Amendment agreed to.

Clause 1, as amended, ordered to stand part of the Bill.

Clause 2

Annual report on greenhouse gas emissions

Amendments made: No. 1, in clause 2, page 1, line 17, leave out ‘Prime Minister’ and insert ‘Secretary of State’.

No. 2, in clause 2, page 1, line 17, after ‘each’ insert ‘calendar’.

No. 3, in clause 2, page 1, line 19, leave out

    ‘that the government has taken’

and insert ‘taken by government departments’.

No. 4, in clause 2, page 1, line 19, after ‘taken’ insert

    ‘during the previous calendar year’.

No. 5, in clause 2, page 1, line 20, leave out

    ‘during the period to which the report relates’.

No. 6, in clause 2, page 2, line 1, after ‘Kingdom’ insert

    ‘during the previous calendar year’.

No. 7, in clause 2, page 2, line 2, leave out

    ‘the period to which the report relates’

and insert ‘that year’.

No. 8, in clause 2, page 2, line 4, leave out subsections (2) and (3).

No. 9, in clause 2, page 2, line 17, at end insert ‘and’.—[Malcolm Wicks.]

Clause 2, as amended, ordered to stand part of the Bill.

Clause 3 disagreed to.

Clause 4

National targets for microgeneration

Question proposed, That the clause stand part of the Bill.

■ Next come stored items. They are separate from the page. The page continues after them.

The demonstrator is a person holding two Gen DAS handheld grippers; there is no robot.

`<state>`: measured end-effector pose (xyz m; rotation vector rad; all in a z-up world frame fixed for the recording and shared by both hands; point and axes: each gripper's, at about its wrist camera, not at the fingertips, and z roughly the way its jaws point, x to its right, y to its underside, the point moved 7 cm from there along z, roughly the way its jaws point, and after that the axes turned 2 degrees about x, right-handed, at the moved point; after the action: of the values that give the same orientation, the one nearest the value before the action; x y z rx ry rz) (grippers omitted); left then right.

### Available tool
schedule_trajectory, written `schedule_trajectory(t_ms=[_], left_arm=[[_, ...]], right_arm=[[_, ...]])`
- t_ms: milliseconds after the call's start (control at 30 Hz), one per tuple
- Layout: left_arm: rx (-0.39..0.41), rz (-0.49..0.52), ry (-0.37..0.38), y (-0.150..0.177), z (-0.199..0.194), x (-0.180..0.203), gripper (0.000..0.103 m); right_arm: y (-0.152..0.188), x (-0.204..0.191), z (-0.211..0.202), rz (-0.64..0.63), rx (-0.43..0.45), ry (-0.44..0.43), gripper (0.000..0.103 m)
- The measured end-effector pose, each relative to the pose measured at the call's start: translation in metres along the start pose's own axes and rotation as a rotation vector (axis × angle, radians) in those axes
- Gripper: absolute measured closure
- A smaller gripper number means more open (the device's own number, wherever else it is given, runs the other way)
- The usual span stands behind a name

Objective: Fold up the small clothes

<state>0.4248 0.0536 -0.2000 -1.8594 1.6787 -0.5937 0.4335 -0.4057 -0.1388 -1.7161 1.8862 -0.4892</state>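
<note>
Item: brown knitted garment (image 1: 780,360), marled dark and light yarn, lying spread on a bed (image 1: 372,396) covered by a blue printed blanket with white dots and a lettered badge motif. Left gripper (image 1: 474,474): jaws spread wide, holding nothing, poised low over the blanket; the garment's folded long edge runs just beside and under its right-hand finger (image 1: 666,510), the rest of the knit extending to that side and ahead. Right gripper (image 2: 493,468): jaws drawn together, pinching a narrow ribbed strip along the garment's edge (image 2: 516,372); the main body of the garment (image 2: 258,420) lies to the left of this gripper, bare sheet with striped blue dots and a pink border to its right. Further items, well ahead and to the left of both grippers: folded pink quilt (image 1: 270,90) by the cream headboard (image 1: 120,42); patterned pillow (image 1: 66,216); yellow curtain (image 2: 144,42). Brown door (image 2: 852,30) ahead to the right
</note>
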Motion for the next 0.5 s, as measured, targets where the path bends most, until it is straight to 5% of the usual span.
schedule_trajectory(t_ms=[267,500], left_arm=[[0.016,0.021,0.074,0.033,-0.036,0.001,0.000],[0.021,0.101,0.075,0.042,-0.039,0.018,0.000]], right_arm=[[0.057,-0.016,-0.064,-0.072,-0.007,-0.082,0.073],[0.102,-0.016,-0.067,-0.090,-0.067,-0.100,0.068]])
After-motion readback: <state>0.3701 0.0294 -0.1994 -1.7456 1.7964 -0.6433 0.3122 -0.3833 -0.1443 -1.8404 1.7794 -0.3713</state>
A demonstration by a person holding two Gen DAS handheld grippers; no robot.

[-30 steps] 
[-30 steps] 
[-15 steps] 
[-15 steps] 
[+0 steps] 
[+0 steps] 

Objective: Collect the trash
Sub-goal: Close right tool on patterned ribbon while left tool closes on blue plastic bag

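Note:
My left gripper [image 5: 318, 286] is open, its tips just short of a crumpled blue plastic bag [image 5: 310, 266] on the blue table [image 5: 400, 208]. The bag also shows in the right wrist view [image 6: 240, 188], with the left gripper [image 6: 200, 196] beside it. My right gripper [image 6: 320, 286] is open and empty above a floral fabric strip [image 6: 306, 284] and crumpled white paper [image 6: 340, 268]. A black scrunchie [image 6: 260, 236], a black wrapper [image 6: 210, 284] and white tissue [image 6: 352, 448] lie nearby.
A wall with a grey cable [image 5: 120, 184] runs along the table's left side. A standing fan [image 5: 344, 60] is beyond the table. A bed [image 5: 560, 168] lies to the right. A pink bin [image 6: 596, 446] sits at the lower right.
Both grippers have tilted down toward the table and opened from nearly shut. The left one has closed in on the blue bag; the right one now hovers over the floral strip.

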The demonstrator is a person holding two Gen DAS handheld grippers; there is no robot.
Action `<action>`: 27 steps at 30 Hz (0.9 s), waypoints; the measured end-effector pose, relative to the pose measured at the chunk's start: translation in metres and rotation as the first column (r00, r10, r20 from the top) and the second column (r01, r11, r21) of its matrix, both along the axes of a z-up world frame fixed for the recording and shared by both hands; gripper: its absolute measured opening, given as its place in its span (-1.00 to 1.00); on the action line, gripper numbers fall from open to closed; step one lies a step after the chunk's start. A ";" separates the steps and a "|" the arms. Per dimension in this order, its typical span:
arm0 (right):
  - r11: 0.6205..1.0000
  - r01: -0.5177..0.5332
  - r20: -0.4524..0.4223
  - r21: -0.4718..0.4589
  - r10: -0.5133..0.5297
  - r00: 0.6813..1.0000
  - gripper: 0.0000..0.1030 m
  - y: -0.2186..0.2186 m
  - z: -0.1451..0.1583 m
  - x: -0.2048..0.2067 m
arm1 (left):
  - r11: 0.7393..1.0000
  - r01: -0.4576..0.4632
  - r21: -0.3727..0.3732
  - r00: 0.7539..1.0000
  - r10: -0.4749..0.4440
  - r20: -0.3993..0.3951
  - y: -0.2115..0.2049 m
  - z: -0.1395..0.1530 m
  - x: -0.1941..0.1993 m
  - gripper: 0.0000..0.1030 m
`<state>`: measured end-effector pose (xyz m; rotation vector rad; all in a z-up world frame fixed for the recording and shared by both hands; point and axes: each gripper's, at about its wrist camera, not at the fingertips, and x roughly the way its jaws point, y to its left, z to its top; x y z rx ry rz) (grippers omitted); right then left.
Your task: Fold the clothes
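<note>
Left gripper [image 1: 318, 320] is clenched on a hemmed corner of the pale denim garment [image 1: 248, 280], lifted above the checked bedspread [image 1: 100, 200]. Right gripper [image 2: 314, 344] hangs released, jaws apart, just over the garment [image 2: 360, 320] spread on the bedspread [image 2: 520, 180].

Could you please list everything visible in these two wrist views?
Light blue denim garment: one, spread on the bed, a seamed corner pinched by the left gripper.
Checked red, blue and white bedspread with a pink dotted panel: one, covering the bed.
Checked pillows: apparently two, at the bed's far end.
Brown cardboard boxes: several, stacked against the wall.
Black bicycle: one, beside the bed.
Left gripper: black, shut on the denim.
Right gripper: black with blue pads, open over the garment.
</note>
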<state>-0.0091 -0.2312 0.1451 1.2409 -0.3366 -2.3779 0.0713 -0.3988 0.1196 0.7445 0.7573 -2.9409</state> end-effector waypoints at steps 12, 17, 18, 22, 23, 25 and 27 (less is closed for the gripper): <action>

The Chairman: With this it will be convenient to discuss the following: clause 6 stand part.

Amendment No. 29, in clause 11, page 6, leave out lines 15 to 17.

New clause 5—National targets for microgeneration

    ‘(1)   The Secretary of State must, during the period beginning with 1st November 2008 and ending with 31st March 2009—

      (a)   designate one or more national microgeneration targets, and

      (b)   publish a statement of that fact together with a copy of the target or targets.

    (2)   But subsection (1) does not apply unless on 1st November 2008 the Secretary of State considers that it would be appropriate to designate one or more targets under that subsection.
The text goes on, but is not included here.